The physiologic absorption of B12 (Cbl) in the body is mediated by a complex set of carrier proteins, receptors, and transporters before the dietary Cbl can be delivered for intracellular utilization.
① The Cbl uptake pathway starts when dietary Cbl, obtained through ingestion of animal foods such as meats, eggs, poultry, and dairy products, enters the stomach bound to animal proteins (P). ② Pepsin and hydrochloric acid (HCl) secreted in the stomach sever the animal food protein, releasing free Cbl.

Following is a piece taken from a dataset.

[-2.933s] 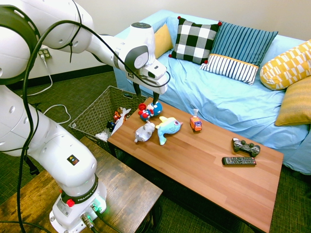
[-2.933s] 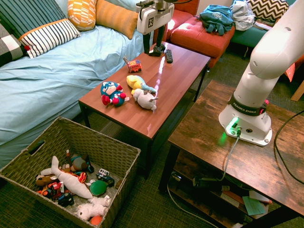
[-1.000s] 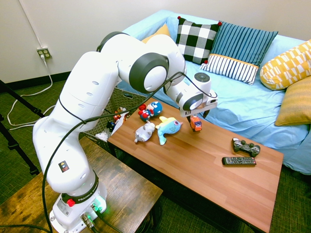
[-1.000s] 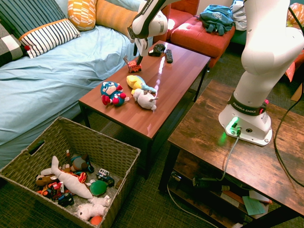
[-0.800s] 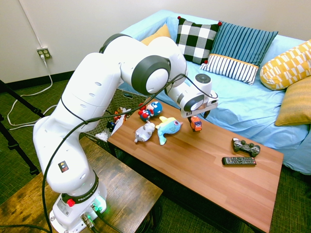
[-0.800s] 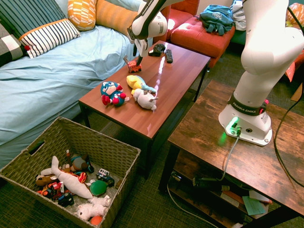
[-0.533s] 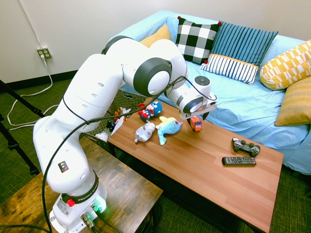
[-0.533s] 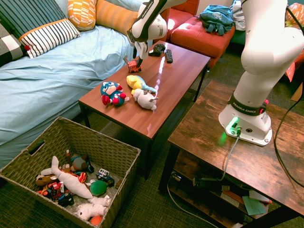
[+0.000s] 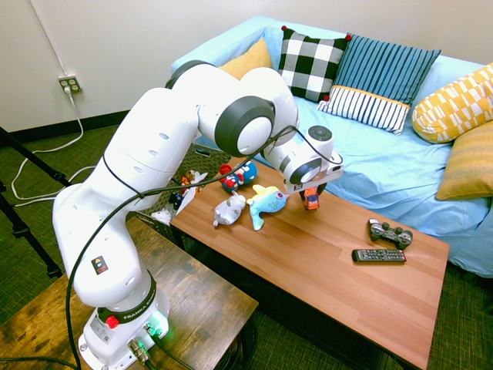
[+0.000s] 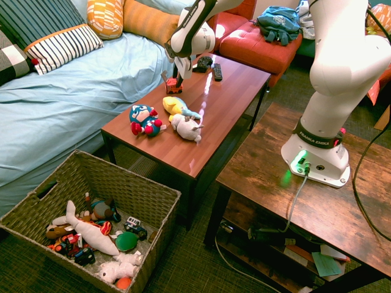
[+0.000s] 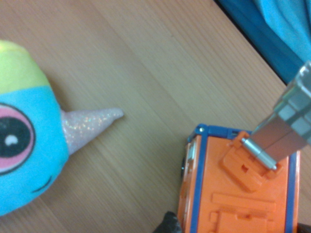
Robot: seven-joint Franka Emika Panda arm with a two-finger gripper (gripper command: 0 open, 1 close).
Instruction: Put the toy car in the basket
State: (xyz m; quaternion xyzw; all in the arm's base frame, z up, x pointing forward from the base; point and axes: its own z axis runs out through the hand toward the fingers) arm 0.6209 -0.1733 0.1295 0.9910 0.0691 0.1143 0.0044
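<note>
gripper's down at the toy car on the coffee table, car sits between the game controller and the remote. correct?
Not quite. The gripper is down at the toy car on the coffee table, but the car sits next to the blue-and-yellow plush fish, not between the game controller and the remote, which lie apart toward the table's other end. The first exterior view shows this.
</note>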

③ Cbl is then immediately captured and bound to the R-protein Haptocorrin (R) produced by salivary glands of the oral cavity. This complex (Cbl-R) is transported from the stomach into the small intestine, where it is degraded ④ by proteases secreted by the pancreas (trypsin and chymotrypsin), again releasing free Cbl.
⑤ Cbl is then captured and bound by the protein Intrinsic Factor (IF). In man, IF is secreted into the gastric juice by the parietal cells of the stomach.

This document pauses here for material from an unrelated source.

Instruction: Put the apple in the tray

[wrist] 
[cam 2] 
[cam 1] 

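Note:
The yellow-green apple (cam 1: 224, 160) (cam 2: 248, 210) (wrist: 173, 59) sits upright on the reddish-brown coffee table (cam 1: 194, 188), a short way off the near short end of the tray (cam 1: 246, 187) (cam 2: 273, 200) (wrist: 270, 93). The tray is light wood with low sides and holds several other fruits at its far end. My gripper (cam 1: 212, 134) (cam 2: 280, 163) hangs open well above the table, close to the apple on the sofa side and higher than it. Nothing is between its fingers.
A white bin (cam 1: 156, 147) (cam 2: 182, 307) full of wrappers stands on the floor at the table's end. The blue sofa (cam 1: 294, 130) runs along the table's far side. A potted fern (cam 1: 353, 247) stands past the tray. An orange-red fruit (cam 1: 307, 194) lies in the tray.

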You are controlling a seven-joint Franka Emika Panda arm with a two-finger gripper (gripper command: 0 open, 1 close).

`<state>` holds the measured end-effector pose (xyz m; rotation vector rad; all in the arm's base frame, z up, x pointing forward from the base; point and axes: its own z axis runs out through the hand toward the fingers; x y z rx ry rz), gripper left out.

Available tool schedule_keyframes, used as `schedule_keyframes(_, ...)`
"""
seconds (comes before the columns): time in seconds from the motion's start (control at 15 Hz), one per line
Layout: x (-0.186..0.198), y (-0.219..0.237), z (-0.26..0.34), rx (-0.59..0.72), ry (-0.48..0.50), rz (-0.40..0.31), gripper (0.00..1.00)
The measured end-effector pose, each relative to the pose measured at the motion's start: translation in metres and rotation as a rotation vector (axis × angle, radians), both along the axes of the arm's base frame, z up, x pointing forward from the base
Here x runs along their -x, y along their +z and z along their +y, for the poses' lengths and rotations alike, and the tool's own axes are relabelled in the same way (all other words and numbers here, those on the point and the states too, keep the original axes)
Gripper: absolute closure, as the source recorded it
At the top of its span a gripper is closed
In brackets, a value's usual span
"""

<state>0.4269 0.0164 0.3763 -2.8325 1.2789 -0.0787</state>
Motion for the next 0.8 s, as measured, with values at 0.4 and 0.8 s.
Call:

⑥ The cobalamin–intrinsic factor complex (Cbl-IF) travels to the distal ileum where it binds to cubilin, the receptor specific for Cbl-IF located on the microvilli of brush borders of ileal mucosa cells. The cubilin receptor shows specific binding with Cbl-IF, but not with free Cbl, free R, or free IF. Upon cubilin-mediated internalization of the Cbl-IF complex, intrinsic factor is degraded in the lysosome, which contains proteases that can attack the carrier protein (unlike the intestinal proteases).
⑦ After the initial attachment of Cbl-IF to the cubilin receptor there is a delay of 3 to 4 hours before Cbl, by itself, appears bound to haptocorrin (TC I) and transcobalamin (TC II or TC) in the portal bloodstream.
In the circulation, the amount of free Cbl is small. Approximately 80% of circulating Cbl is bound and carried on HC and 20% is bound and carried on TC. Cbl attached to TC is referred to as holo-transcobalamin (holoTC). HoloTC represents the biologically active fraction that is delivered to all tissues of the body.